Social media giant Meta is making it much easier for people from different cultures to communicate with one another without any hitches. The company’s AI wing has just released its latest suite of AI models called Seamless Communication.
These models are designed to facilitate more authentic and natural cross-language communication, effectively bringing the idea of a Universal Speech Translator closer to reality. This week, the research papers and associated data for these models were made publicly available.
This new model combines Meta’s three other AI models called SeamlessExpressive, SeamlessStreaming, and SeamlessM4T v2 into a single system that works together. The research paper for Seamless Communication describes it as: “the first publicly available system that unlocks expressive cross-lingual communication in real-time.”

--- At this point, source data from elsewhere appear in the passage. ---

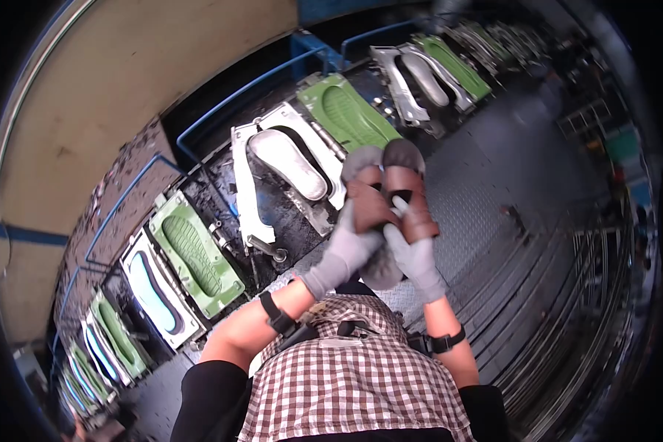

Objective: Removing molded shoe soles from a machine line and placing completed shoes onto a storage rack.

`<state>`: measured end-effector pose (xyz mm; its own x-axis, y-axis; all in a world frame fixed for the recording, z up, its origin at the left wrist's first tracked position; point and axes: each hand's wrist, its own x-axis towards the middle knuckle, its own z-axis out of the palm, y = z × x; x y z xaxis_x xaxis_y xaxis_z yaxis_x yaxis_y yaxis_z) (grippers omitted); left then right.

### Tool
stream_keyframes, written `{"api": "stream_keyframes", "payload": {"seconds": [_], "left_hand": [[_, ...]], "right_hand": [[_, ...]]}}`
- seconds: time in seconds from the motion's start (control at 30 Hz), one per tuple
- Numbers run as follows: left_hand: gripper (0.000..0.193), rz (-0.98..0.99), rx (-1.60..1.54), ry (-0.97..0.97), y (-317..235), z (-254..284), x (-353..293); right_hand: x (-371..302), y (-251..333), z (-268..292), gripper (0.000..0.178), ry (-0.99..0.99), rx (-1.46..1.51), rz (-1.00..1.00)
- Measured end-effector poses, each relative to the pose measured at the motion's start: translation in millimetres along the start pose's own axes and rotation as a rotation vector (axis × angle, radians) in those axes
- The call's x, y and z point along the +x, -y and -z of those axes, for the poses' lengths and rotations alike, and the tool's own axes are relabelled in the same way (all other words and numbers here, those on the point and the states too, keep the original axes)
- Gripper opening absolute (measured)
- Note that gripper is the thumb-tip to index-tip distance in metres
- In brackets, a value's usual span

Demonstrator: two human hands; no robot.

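Note:
My left hand (351, 243), in a light grey glove, is closed round a sandal (372, 205) with wide brown straps and a grey sole. The heel of that sole shows below the hand, a little smeared. My right hand (414, 254), gloved too, grips a second brown sandal (405, 180) with a grey toe end. Both sandals are held side by side in front of me, toe ends pointing away. To their left lies an opened metal mould with a silvery foot-shaped last (289, 166). Its green half (346, 114), with a sole-shaped hollow, is just beyond the sandals.
More opened moulds stand in a curved row, with a green half (197, 254) at the left and another silvery mould (423, 77) at the far right. A blue rail (250, 81) runs behind them. Patterned metal flooring (460, 221) and long dark metal bars (545, 309) lie to my right.

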<state>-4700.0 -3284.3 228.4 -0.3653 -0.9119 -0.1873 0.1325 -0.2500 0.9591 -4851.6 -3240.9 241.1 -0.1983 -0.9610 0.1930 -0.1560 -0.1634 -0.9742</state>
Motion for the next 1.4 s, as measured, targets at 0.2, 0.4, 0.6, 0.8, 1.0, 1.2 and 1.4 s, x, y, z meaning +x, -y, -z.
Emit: {"api": "stream_keyframes", "payload": {"seconds": [0.2, 0.4, 0.6, 0.8, 1.0, 1.2, 1.4], "left_hand": [[0.068, -0.149, -0.197, -0.713, 38, 80, 45], [0.069, -0.213, -0.273, -0.804, 23, 74, 65], [0.086, -0.175, -0.217, -0.48, 26, 55, 58], [0.075, -0.173, 0.01, -0.834, 101, 144, 130], [0.073, -0.047, -0.778, -0.806, 98, 201, 168], [0.063, 0.033, -0.662, -0.777, 93, 161, 129], [0.057, 0.077, -0.833, -0.538, 111, 142, 62]], "right_hand": [[147, -46, 1, 0.036, 0.115, -0.271, 0.166], [186, -102, -11, 0.043, -0.056, 0.737, -0.708], [119, -109, -37, 0.045, 0.496, 0.197, -0.648], [147, -85, -32, 0.038, 0.36, 0.397, -0.665], [192, -54, -71, 0.051, 0.38, 0.024, -0.22], [243, -72, -141, 0.045, 0.294, -0.731, 0.289], [202, -78, -181, 0.028, 1.121, -0.791, 0.486]]}}
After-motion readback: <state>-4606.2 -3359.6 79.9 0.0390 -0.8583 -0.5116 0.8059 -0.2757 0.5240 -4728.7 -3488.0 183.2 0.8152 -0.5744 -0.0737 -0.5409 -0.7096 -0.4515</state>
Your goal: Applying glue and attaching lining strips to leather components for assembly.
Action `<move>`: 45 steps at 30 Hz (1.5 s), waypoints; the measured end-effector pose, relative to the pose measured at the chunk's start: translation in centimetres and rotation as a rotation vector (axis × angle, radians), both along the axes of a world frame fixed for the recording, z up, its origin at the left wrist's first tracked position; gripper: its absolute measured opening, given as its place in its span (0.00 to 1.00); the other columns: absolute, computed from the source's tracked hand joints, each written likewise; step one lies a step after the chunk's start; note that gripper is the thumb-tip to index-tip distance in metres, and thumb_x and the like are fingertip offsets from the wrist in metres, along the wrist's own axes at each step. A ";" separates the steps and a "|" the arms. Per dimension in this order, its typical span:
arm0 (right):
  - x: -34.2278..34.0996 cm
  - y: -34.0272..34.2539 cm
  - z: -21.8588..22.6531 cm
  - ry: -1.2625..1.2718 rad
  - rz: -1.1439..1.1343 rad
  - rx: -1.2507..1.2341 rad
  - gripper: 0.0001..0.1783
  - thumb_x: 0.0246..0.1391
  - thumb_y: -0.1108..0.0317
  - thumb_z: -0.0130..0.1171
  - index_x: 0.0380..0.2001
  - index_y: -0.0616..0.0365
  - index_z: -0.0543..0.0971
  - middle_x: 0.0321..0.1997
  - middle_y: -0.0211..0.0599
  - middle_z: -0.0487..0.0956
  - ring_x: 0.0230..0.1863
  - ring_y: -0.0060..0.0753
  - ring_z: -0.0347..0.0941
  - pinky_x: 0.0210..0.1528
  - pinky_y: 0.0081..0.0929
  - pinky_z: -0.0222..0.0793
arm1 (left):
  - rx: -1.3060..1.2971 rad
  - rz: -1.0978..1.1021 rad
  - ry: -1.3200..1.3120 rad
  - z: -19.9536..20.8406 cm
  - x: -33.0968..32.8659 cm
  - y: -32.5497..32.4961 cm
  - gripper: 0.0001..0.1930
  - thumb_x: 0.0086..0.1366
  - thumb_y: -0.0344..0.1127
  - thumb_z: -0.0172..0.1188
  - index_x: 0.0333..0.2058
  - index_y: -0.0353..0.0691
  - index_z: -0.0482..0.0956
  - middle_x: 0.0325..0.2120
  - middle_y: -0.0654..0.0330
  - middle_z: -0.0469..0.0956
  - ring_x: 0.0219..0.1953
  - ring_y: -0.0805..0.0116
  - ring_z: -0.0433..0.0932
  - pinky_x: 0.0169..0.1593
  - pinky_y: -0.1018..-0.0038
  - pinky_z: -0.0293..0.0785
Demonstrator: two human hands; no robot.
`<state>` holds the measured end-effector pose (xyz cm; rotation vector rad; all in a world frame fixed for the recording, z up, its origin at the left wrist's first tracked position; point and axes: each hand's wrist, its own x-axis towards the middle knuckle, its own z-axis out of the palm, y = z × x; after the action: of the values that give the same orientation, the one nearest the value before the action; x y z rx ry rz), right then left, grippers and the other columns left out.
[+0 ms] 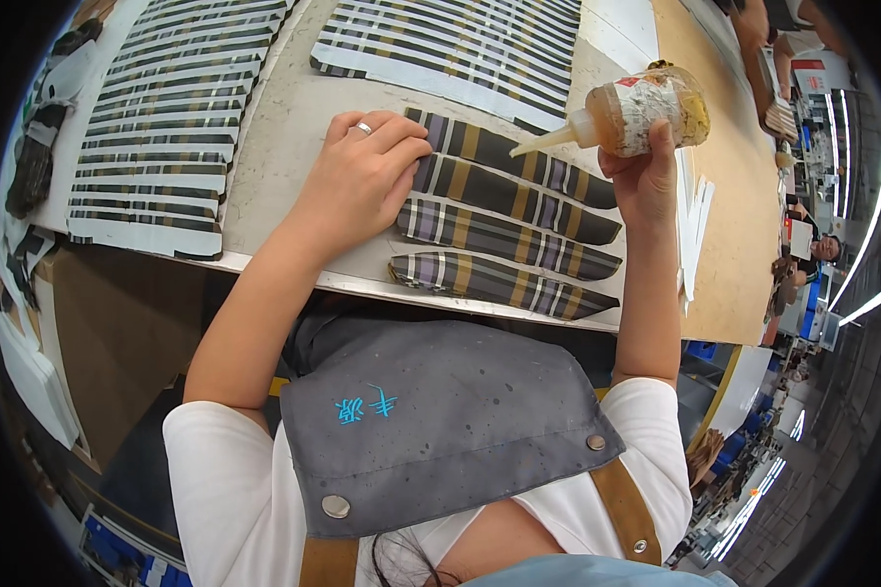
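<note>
Several plaid strips in black, tan, white and lilac lie side by side near the table's front edge, each tapering at its right end. My left hand, with a ring on one finger, is curled over the left ends of the farther strips; its fingertips pinch or press there, and the thumb is partly hidden. A squeeze bottle of amber liquid is gripped in my right hand. Tilted on its side above the strips, it points its long translucent nozzle left and down over the farthest strip.
A stack of plaid pieces with white bands covers the table's left. Another plaid batch lies beyond my hands. White paper strips rest right of my forearm, on a tan board. Other people are at the far right.
</note>
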<state>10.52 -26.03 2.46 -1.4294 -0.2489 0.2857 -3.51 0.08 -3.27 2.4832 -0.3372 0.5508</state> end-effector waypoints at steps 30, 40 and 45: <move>-1.8 4.7 0.4 -0.221 0.158 -0.193 0.33 0.47 0.61 0.69 0.49 0.64 0.62 0.38 0.41 0.76 0.30 0.28 0.77 0.25 0.20 0.75 | 0.009 0.002 0.007 -0.1 0.0 0.1 0.08 0.56 0.26 0.58 0.36 0.41 0.77 0.40 0.64 0.77 0.47 0.65 0.74 0.56 0.66 0.57; -2.2 5.9 0.4 -0.371 0.144 -0.248 0.25 0.50 0.64 0.67 0.45 0.66 0.69 0.36 0.42 0.78 0.29 0.29 0.78 0.26 0.22 0.75 | 0.010 0.004 0.010 0.0 0.1 0.1 0.08 0.55 0.25 0.58 0.35 0.40 0.77 0.40 0.64 0.77 0.47 0.65 0.74 0.54 0.66 0.59; -1.8 4.6 -0.7 -0.362 0.166 -0.267 0.26 0.47 0.69 0.69 0.46 0.66 0.69 0.37 0.41 0.79 0.35 0.30 0.78 0.29 0.22 0.77 | 0.006 -0.005 0.012 0.1 0.1 0.1 0.08 0.56 0.25 0.58 0.35 0.40 0.77 0.40 0.64 0.76 0.46 0.65 0.74 0.54 0.67 0.59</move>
<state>8.71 -21.39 1.75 -1.7253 -0.6466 0.1985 -3.36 0.17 -3.21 2.4902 -0.3406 0.5339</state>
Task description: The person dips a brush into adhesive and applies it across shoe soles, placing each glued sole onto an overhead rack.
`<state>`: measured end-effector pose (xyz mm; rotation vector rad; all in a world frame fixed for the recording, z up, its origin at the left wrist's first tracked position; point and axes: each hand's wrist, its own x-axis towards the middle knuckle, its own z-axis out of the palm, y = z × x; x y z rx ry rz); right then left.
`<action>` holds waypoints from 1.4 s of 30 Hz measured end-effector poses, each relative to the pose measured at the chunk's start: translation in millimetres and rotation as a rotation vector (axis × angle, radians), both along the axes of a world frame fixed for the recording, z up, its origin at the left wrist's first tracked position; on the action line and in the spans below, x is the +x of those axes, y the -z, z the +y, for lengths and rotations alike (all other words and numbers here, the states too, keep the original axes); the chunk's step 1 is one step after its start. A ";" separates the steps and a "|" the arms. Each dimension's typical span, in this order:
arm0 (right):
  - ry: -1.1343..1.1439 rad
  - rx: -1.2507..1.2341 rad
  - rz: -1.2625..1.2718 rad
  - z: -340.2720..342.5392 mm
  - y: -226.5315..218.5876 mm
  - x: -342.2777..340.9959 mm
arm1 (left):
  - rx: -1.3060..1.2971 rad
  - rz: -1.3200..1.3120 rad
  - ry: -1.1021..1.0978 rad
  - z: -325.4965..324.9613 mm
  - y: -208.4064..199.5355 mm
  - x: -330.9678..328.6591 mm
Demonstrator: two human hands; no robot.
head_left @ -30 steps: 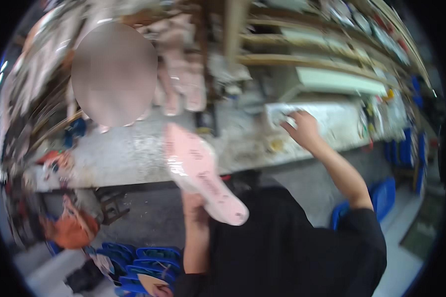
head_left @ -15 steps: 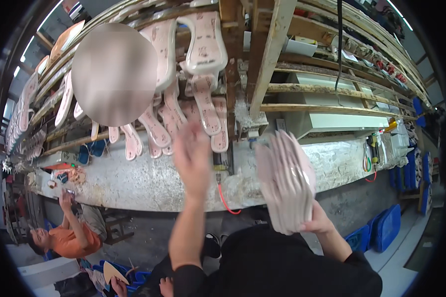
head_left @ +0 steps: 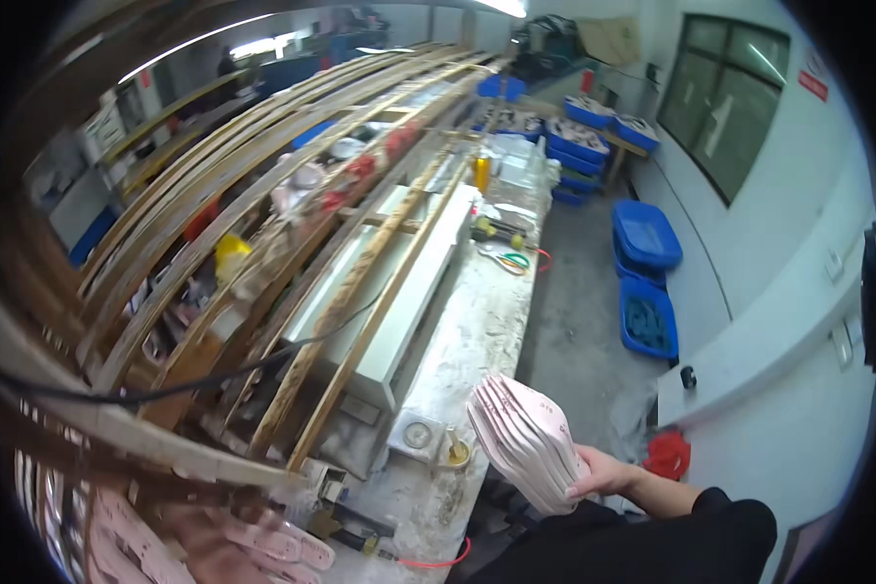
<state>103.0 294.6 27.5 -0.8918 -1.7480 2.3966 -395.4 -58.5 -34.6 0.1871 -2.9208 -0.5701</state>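
A stack of several pink shoe insoles [head_left: 521, 438] with pale edges stands in my right hand [head_left: 603, 474], held by its lower end. My fingers and thumb are closed around it, beside the bench's front edge. At the lower left, more pink insoles [head_left: 280, 541] with small printed marks lie or hang by the wooden rack. Among them is a smeared, skin-toned shape that appears to be my left hand [head_left: 193, 545]; its fingers cannot be made out, nor whether it holds anything.
A worn pale workbench [head_left: 467, 331] runs away from me, carrying scissors [head_left: 504, 259], a small brass-coloured cup [head_left: 456, 453] and a tool with a red hose [head_left: 360, 540]. Wooden slat racks [head_left: 350, 292] rise on the left. Blue bins [head_left: 645, 236] stand along the right wall.
My view has swung to the right along the bench. The insole stack stays in my right hand. My left hand, earlier raised before the hanging insoles, now shows only as a blur at lower left.
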 end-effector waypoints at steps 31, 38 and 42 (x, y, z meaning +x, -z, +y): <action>-0.527 -0.282 0.184 138.0 48.4 -85.1 | 0.405 0.762 -0.951 -23.9 -25.1 469.6; -0.794 -0.407 0.067 105.8 38.7 -101.7 | 0.844 0.746 -0.756 -26.9 15.6 454.9; -0.764 -0.385 0.212 112.6 14.1 -99.2 | 1.012 0.599 -0.628 37.3 20.0 400.0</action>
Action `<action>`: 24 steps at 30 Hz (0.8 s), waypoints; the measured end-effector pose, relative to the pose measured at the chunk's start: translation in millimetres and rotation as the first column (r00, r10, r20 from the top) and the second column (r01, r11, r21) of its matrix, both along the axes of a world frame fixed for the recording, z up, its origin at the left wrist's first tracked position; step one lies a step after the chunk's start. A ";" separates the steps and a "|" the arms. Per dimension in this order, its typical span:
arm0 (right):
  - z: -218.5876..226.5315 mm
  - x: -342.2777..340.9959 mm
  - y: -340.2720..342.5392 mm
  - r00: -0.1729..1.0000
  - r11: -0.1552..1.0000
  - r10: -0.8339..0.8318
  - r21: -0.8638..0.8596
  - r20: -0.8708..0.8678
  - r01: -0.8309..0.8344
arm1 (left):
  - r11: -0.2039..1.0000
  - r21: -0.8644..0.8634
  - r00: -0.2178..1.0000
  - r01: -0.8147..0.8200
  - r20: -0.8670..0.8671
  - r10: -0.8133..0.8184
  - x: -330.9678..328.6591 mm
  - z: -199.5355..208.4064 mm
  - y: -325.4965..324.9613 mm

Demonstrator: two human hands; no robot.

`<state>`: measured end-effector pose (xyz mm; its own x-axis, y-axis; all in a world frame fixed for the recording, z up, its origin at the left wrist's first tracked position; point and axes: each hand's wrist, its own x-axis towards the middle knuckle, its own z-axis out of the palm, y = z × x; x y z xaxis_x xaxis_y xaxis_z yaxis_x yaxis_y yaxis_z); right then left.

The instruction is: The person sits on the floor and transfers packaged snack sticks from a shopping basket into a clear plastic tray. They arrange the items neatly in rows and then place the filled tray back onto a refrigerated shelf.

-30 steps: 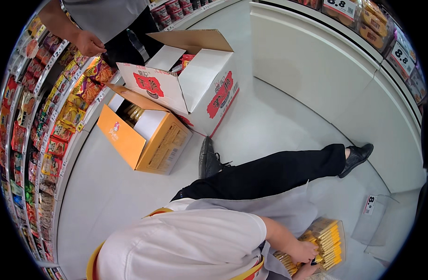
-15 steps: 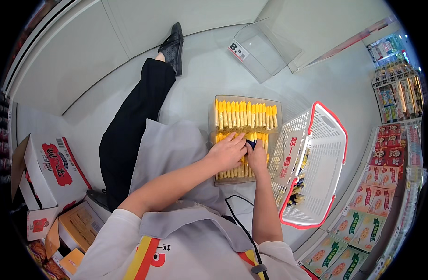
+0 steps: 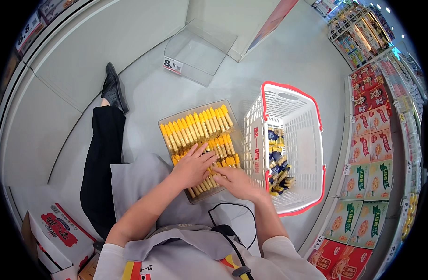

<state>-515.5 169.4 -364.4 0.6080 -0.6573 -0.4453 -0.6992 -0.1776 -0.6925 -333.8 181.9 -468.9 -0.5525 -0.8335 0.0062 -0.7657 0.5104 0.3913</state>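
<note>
Right hand (image 3: 235, 181) has shifted toward the near edge of the clear bin (image 3: 238, 138) since the previous frame. Left hand (image 3: 194, 169): grip open, fingers spread over yellow packets (image 3: 195, 125) standing in rows in the bin. Right grip: fingers bent against packets; cannot tell whether one is held. White basket (image 3: 307, 126) at 3 o'clock, just beside the bin, navy-and-yellow packets (image 3: 279, 165) inside. Clear tray (image 3: 200, 53) at 12; white carton (image 3: 60, 235) at 8.

A clear plastic cover (image 3: 197, 50) bearing a price tag (image 3: 173, 65) is lying on the pale floor (image 3: 302, 51) near a white cabinet base (image 3: 111, 42). Green boxes (image 3: 349, 214) and red boxes (image 3: 370, 100) are lining the right side; a white-and-red carton (image 3: 62, 232) is standing at lower left.
</note>
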 end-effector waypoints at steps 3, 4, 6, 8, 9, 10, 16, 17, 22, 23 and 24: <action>71.4 -62.8 -33.4 0.750 0.909 -0.413 0.280 0.517 0.308 | 1.000 -0.026 0.999 -0.018 0.031 0.018 0.2 5.2 2.8; 78.0 -85.8 -54.4 0.573 0.842 -0.530 0.310 0.625 0.441 | 0.999 -0.048 0.998 -0.011 0.065 0.014 1.9 6.4 3.9; 46.2 -111.9 -112.8 0.461 0.588 -0.661 0.028 0.591 0.808 | 0.999 -0.030 0.995 0.012 0.097 -0.009 -0.5 7.8 5.1; -37.9 -172.1 -164.2 0.609 0.528 -0.746 -0.319 0.269 0.787 | 0.997 -0.056 0.996 0.055 0.077 -0.050 -10.3 10.2 0.2; -90.8 -194.2 -174.7 0.669 0.571 -0.739 -0.458 0.074 0.681 | 0.995 -0.074 0.996 0.064 0.070 -0.059 -13.2 8.8 -1.8; -134.0 -211.7 -180.3 0.680 0.615 -0.729 -0.517 -0.085 0.595 | 0.993 -0.096 0.996 0.073 0.056 -0.068 -17.6 5.1 -3.4; -273.8 -242.8 -244.0 0.610 0.581 -0.787 -0.446 -0.095 0.681 | 0.985 -0.169 0.999 0.030 -0.007 -0.032 -7.8 -1.1 3.5; -282.8 -225.4 -249.8 0.628 0.604 -0.768 -0.461 -0.123 0.649 | 0.986 -0.165 1.000 0.025 0.015 -0.022 -4.8 -1.4 4.0; -290.4 -246.5 -222.5 0.760 0.724 -0.596 -0.584 -0.261 0.367 | 0.993 -0.114 0.999 0.034 0.035 -0.030 -5.0 9.1 0.4; -282.9 -208.6 -223.8 0.560 0.544 -0.822 -0.152 0.100 0.825 | 0.997 -0.076 0.997 0.003 0.079 0.003 1.4 6.2 4.1; -276.3 -220.4 -221.9 0.557 0.532 -0.824 -0.200 0.100 0.823 | 0.997 -0.076 0.997 0.019 0.074 -0.013 -1.5 9.2 2.2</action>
<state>-736.0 -52.4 -640.7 -0.2519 -0.9371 -0.2417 -0.6129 0.3477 -0.7096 -335.3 184.1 -459.7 -0.5669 -0.8233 0.0283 -0.7826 0.5490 0.2936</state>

Seamless Communication can translate over 100 spoken and written languages in real-time, representing a new frontier in the use of AI for communication in the industry. Better yet, it is even able to preserve the speaker’s vocal style, emotion, and prosody without making it sound robotic, thanks to Seamless Expressive.
The research paper adds: “Translations should capture the nuances of human expression. While existing translation tools are skilled at capturing the content within a conversation, they typically rely on monotone, robotic text-to-speech systems for their output.”
Seamless Streaming has a minimal translation delay of only 2 seconds, making it one of the fastest live translation AI models with support for over 100 languages.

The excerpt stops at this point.